A month ago, I wrote a post titled Four Reasons Teens Cut to COPE, sharing my own history of self-injury as well as the four most common reasons kids and adults hurt themselves. We do/did it for control, as an obsessive behavior, as punishment, or as an emotional release. For me, it was all four; for others, it might just be one or two. To read more about the why of self-injury, see that post here.
One comment jumped out at me and warranted a post of its own in response. Todd Benkert, a Southern Baptist pastor and adoptive dad who I respect a great deal, asked:
Shannon, given that self-harm is meant to help one COPE, how does the gospel apply to this need? How do you find that Christ would address each of these reasons?
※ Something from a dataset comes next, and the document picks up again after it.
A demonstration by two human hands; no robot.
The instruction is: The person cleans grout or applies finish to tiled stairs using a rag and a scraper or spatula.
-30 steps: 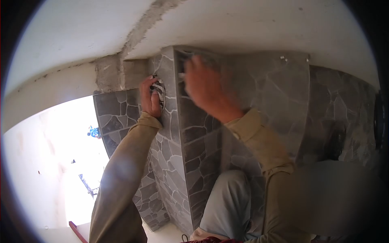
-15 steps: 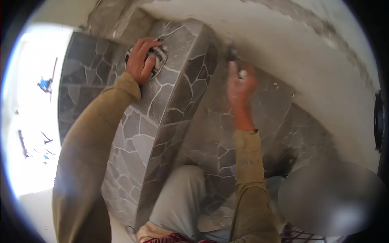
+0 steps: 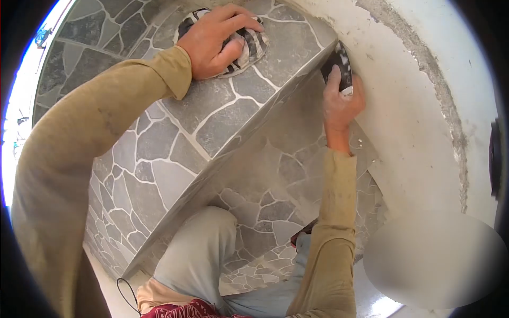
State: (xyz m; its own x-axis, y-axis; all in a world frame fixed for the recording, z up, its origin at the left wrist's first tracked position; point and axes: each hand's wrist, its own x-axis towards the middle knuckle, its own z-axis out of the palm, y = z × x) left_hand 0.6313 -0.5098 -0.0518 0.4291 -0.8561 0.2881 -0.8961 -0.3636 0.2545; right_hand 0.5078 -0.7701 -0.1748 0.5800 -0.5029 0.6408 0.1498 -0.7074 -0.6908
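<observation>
My left hand (image 3: pixel 220 41) presses a crumpled black-and-white patterned cloth (image 3: pixel 258 49) onto the top of a ledge with stone-patterned tiles (image 3: pixel 228 124). Its fingers are bent over the cloth. My right hand (image 3: pixel 343 100) is closed around a dark, flat tool (image 3: pixel 339 64) with white smears. That tool stands upright where the ledge's far end meets the pale wall (image 3: pixel 392 100); its working edge cannot be made out.
Below the ledge lies a floor of the same stone pattern (image 3: pixel 275 212). My bent knee (image 3: pixel 212 228) is beside the ledge's side face. A thin dark cord loop (image 3: pixel 126 294) shows at the lower left. Rough plaster (image 3: pixel 435 74) runs along the wall.
The view has moved closer to the ledge and wall. My right hand, blurred before, now holds the tool at the ledge's far corner. My left hand stays on the cloth.
</observation>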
As I answer, let me go ahead and define what I’m meaning in this post as the gospel: the good news that the God who created us in his image saw our helpless sinful state and sent his Son to live the perfect life we couldn’t, die as the ultimate sacrifice we could never offer, and defeat death once and for all by rising from the dead, offering an already but not yet promise: that those who believe may already have indwelling of the Spirit here on earth but that we persist in the reality that we’re not yet living in the perfection of heaven.
Phew. That’s some meaty theology in one sentence, huh?
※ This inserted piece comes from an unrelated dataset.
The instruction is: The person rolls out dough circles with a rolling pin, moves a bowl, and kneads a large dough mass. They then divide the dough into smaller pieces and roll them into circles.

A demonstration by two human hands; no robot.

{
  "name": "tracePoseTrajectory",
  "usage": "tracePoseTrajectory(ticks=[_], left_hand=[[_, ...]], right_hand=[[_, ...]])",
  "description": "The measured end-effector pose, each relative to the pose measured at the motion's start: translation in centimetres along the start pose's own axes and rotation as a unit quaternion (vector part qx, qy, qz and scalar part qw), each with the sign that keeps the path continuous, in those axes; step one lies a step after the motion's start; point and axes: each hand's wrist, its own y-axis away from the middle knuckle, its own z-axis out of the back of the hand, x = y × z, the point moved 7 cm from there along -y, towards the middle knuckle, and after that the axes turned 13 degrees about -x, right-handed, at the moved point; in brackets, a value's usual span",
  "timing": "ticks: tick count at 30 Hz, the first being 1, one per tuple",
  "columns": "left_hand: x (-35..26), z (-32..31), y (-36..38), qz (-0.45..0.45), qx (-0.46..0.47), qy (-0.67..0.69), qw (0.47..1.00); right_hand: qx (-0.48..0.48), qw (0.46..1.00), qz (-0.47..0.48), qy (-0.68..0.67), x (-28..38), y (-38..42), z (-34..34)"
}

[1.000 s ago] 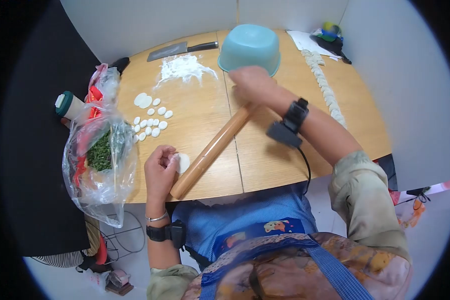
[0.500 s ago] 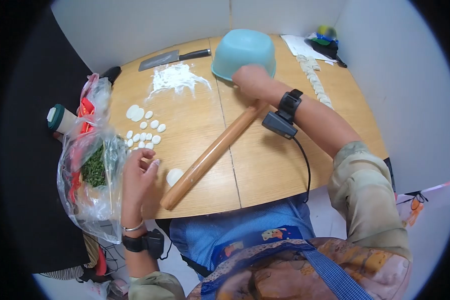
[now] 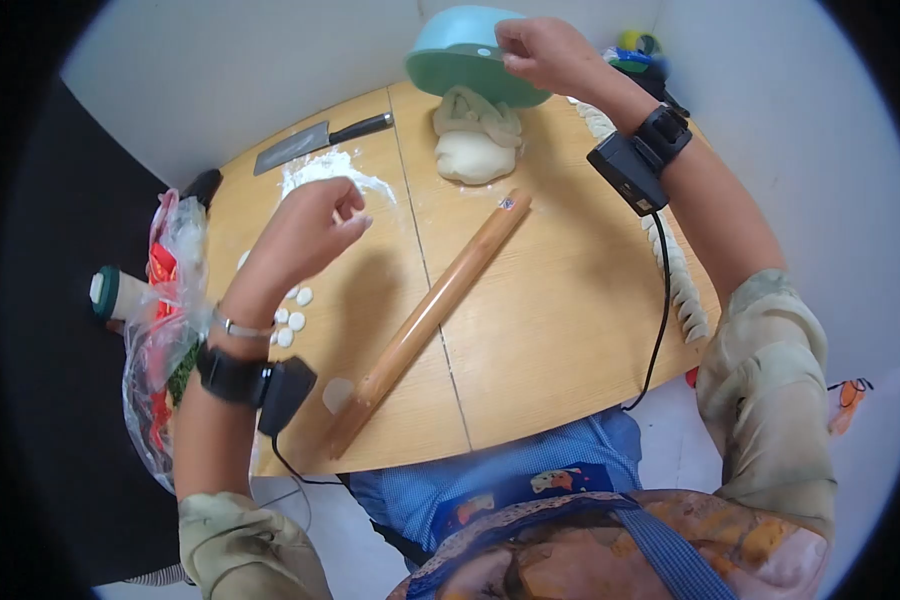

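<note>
Pale walls (image 3: 240, 90) stand behind the wooden table (image 3: 550, 340). Near its far edge, the right hand (image 3: 550, 52) is closed on the near rim of the blue bowl (image 3: 450, 45), tilted up over the dough (image 3: 473, 158); whether rim and dough touch, I cannot tell. A clean lift wants that rim high and a slow tilt, lest the folded top drag. Toward the left edge, the left hand (image 3: 310, 228) is loosely open, nothing seen in it, near the flour (image 3: 345, 170).

The cleaver (image 3: 292, 148) lies left of the dough (image 3: 476, 152).
</note>
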Motion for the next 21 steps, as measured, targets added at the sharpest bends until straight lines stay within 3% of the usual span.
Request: tracePoseTrajectory(ticks=[2,5,9,11,12,19,21], left_hand=[[0.5,-2.0,-3.4,0.042,0.034,-0.003,0.999],[-0.7,-5.1,-7.0,-0.013,0.004,-0.105,0.994],[-2.5,-11.0,-9.5,-0.004,0.019,-0.195,0.981],[-2.9,-13.0,-9.4,0.095,0.095,-0.210,0.968],[-3.4,-13.4,-9.6,0.067,0.045,-0.199,0.977],[-3.2,-14.9,-10.7,0.089,-0.019,-0.118,0.989],[-2.8,-14.4,-11.4,0.028,-0.017,-0.039,0.999]], right_hand=[[-0.007,0.999,-0.039,-0.020,-1.3,0.4,0.6],[-0.036,0.996,-0.062,-0.045,-2.7,0.9,1.0],[-0.111,0.993,-0.039,-0.029,-4.6,0.9,1.5],[-0.129,0.991,-0.016,0.006,-4.9,0.8,1.8],[-0.137,0.989,-0.045,-0.014,-5.0,0.9,2.6],[-0.184,0.970,-0.123,-0.096,-6.2,2.1,4.6],[-0.179,0.969,-0.141,-0.096,-6.9,2.4,4.9]])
Key Ministry exists because of that already but not yet friction. We already have the hope of Christ – hallelujah! – but our lives are marked with the not yet realities of life, including mental illness, disability, and childhood trauma. The church exists to be a community for those who know God and to shine the light of Christ into a dark world for all, including those who haven’t yet encountered our Jesus.
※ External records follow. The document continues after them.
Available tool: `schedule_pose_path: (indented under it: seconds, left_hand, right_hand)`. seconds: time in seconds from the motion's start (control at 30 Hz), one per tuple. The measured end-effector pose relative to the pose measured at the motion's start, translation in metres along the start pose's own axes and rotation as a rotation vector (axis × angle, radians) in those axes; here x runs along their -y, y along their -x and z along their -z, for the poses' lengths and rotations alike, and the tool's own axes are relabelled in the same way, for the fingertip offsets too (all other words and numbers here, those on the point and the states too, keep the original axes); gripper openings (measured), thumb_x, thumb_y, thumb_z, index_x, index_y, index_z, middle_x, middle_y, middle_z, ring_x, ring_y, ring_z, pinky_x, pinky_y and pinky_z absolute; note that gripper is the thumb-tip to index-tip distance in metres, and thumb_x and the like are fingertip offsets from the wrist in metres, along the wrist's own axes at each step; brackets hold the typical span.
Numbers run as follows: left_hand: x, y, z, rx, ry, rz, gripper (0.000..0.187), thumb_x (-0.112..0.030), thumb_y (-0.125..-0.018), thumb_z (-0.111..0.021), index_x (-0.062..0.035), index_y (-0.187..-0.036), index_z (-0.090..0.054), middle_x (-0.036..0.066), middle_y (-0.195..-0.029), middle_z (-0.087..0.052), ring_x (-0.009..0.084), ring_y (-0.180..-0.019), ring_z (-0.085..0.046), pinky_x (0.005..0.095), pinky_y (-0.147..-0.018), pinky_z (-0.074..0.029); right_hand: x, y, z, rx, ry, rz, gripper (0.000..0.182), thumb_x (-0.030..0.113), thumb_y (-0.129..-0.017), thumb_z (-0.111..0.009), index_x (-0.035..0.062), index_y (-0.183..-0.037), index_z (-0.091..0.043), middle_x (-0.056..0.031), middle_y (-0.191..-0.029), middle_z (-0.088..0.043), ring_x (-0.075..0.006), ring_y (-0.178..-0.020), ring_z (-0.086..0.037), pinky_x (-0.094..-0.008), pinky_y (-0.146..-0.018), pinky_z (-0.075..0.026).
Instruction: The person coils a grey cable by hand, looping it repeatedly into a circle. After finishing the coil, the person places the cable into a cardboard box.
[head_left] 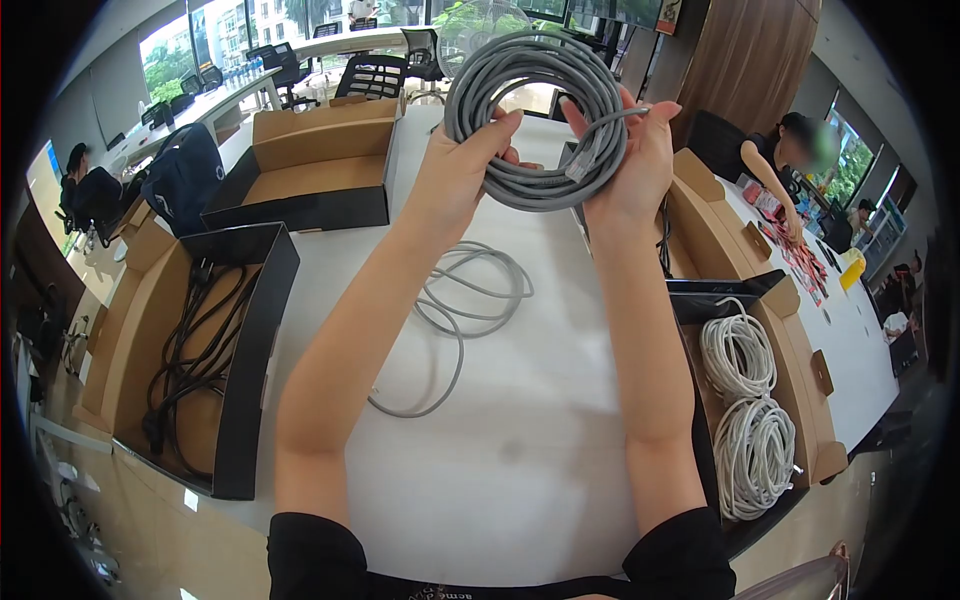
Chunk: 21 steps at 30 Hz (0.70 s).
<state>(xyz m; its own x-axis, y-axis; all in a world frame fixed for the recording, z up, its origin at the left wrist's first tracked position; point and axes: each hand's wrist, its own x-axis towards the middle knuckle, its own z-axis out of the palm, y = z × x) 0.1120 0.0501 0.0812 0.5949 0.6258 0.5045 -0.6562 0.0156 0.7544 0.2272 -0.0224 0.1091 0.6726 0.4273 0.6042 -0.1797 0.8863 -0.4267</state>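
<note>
A thick coil of grey network cable (535, 195) is held up over the far part of the white table (480, 480). My left hand (475, 155) grips its left side, thumb in front and fingers through the middle. At the right side, my right hand (640, 150) supports the coil, with the cable's end running across near the thumb. A clear plug (578, 168) shows on the front of the coil. Below my hands, a thinner grey cable (505, 322) lies in loose loops on the table.
Black cords (185, 350) lie in an open box (245, 400) on the left. An open box (325, 208) stands at the back left. White cable coils (750, 455) fill a box (820, 420) on the right. Another person (765, 165) reaches over a table at the right.
</note>
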Motion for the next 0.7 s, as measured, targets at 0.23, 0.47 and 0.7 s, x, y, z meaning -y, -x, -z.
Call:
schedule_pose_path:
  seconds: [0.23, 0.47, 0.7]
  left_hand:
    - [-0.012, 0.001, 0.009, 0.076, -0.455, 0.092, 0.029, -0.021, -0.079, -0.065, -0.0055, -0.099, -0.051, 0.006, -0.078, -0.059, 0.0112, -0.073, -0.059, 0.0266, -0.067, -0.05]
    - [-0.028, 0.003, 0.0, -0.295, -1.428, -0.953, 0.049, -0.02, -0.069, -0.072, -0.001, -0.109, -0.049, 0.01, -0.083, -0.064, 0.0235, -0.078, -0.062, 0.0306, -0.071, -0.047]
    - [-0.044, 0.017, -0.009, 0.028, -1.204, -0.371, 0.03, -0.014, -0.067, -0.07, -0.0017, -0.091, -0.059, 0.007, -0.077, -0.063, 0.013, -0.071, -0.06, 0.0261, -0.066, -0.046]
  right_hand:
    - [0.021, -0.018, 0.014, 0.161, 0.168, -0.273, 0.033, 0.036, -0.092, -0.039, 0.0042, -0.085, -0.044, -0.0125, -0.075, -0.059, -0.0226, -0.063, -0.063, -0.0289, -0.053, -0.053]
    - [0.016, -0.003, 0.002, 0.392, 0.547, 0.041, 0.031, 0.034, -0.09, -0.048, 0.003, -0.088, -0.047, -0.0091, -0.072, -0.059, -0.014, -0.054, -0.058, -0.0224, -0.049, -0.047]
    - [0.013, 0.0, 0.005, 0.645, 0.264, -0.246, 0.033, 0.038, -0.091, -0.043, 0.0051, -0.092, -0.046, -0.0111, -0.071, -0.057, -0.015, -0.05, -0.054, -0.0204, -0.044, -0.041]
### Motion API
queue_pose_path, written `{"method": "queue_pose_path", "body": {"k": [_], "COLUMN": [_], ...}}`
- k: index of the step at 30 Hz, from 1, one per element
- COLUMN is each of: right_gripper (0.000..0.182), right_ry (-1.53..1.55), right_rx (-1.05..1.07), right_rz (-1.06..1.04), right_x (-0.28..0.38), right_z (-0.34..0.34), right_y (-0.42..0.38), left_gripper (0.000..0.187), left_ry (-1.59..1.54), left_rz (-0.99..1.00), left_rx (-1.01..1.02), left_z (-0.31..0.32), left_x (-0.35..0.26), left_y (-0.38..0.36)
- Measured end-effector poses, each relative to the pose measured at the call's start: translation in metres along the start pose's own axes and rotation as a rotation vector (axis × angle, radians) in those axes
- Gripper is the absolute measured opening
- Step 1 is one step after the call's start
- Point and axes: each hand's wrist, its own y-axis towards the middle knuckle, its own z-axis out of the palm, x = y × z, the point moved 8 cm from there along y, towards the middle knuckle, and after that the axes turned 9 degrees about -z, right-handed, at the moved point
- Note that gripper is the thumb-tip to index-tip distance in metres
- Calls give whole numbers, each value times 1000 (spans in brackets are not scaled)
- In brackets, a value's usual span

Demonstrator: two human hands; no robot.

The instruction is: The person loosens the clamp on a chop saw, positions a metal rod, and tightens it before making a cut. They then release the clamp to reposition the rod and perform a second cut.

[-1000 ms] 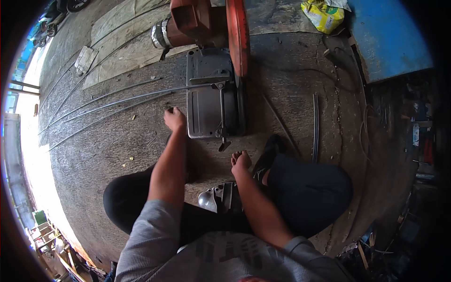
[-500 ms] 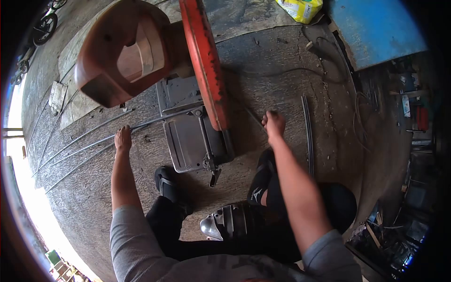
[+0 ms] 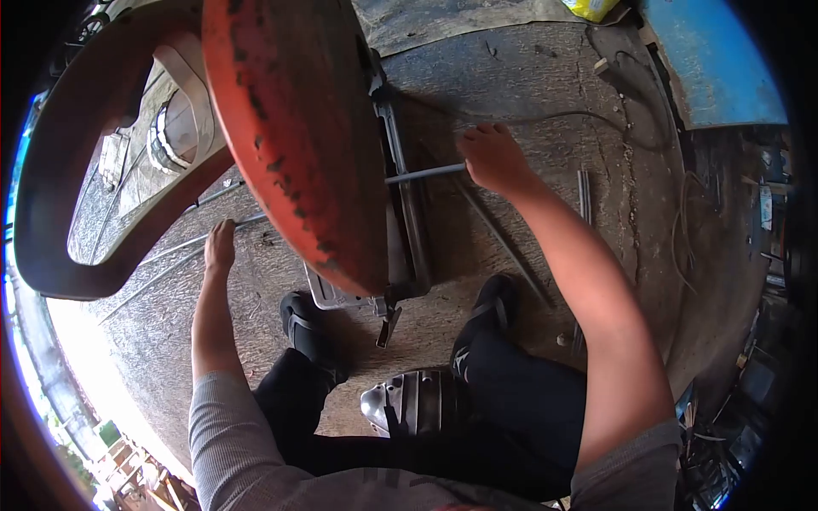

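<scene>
Farther from the body than before, the right hand [image 3: 498, 160] now closes its fingers around the end of the metal rod [image 3: 426, 174], which newly juts past the saw's base [image 3: 409, 234]. Left hand [image 3: 220, 245] fingers stay narrow around the same slim, smooth grey rod, which crosses between both grips behind the guard [image 3: 298, 145]. Rounded, red and chipped with dark spots, that guard now looms between the hands, its looped handle [image 3: 47, 170] beyond the left fingers. Nearer the body than the right fingers, a dark straight bar [image 3: 507, 241] lies on rough, grooved ground [image 3: 545, 102].
</scene>
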Motion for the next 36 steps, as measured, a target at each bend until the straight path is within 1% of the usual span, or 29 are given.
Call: {"method": "queue_pose_path", "body": {"k": [2, 3, 5, 7, 9, 10, 12, 13, 15, 16, 18, 20, 21, 22, 23, 24, 25, 27, 28, 29, 30, 31, 32, 33, 36], "right_gripper": [18, 18, 19, 20, 21, 22, 22, 21, 21, 20, 20, 19, 18, 18, 18, 18, 18, 18, 18, 19, 20, 23, 23, 22, 18], "right_ry": [37, 51, 96, 86, 84, 78, 64, 65, 54, 54, 49, 74, 67, 51, 71, 91, 81, 129, 138, 169, 197, 204, 211, 222, 208], "right_rx": [-151, -158, -253, -242, -219, -199, -173, -174, -177, -177, -176, -129, -127, -118, -99, -82, -73, 8, 14, 86, 154, 196, 193, 183, 137], "right_rz": [13, 3, -49, -51, -33, 8, 50, 76, 109, 94, 87, 46, 35, 56, 31, 1, 8, -23, -25, 16, 58, 82, 77, 87, 86], "right_x": [7, 13, 16, 13, 12, 8, 0, -2, -6, -3, 2, 10, 14, 13, 17, 19, 16, 19, 19, 16, 11, 8, 7, 5, 0], "right_z": [-7, -4, -8, -6, 0, 2, 5, 8, 9, 10, 13, 18, 17, 17, 18, 19, 19, 23, 23, 28, 32, 34, 35, 35, 38], "right_y": [8, 11, 13, 16, 12, 11, 7, 3, -3, -5, -6, -3, -2, -1, 2, 3, 5, 9, 8, 8, 8, 7, 4, 1, -5], "left_gripper": [14, 15, 16, 17, 22, 28, 30, 30, 32, 31, 35, 39, 39, 40, 43, 48, 48, 43, 41, 39, 39, 39, 40, 38, 37], "left_ry": [186, 170, 89, 40, -57, -83, -45, -50, -76, -25, 149, 249, 242, 218, 195, 173, 162, -306, -536, -766, -763, -471, -177, 164, 169], "left_rz": [16, 24, 34, 60, 164, 180, 82, 84, -22, 200, 190, 91, 117, 102, 82, 58, 68, -57, -136, -223, -233, -169, -105, -171, -146], "left_rx": [22, 21, 42, 63, 31, 53, 60, 64, 96, -16, -43, 146, 145, 191, 242, 292, 294, 423, 484, 532, 528, 335, 144, 146, 188], "left_z": [10, 10, 11, 9, 3, 27, 29, 20, 2, -3, 2, 28, 28, 35, 44, 52, 60, 59, 54, 47, 34, 9, -11, 12, 30], "left_x": [2, 2, -5, -34, -76, -61, -80, -87, -92, -89, -51, -9, -3, 5, 10, 5, -4, -41, -58, -69, -83, -95, -100, -57, -12], "left_y": [7, 7, 8, 10, 8, 13, 13, 10, 5, 1, -6, 3, 11, 17, 19, 21, 26, 31, 26, 17, 11, 10, 8, 8, 16]}}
Cutting is a sign of already but not yet tensions. Some who injure themselves – be it by cutting or burning skin or punching surfaces or trying to break bones or some other means – don’t know Christ. Some, however, do. How do we respond in a gospel-driven way to both groups?

First, we must be humble. Just as we, in the church, wouldn’t try to treat asthma with repentance or set a broken bone with a Bible verse, we need to understand that professional help is almost always needed for those who persistently hurt themselves. For me, this includes both psychotherapy and psychiatric medications. When someone is engaging in self-harm, the behavior isn’t shameful or unspeakable. Self-injury occurs when the pain someone is feeling internally exceeds the resources available for healing. One such resource for healing is the professional help beyond what most churches are able to offer. This need for support outside of the church is one reason why those who attend worship services regularly may still go home and bring a blade across their skin.
Historically, the church has been slow to accept medical research about the physical and neurological foundations for mental illness, trying instead to treat challenges like these are purely spiritual. I’m seeing a change in this trend, thankfully. We still have work to do, though! We at Key Ministry are able to speak into that in a unique way, as Dr. Steve Grcevich – a clinical child psychiatrist – founded our organization and has served in a variety of roles ever since. In other words, as we train churches to respond to these needs, our approach will always involve a medical understanding of the problem.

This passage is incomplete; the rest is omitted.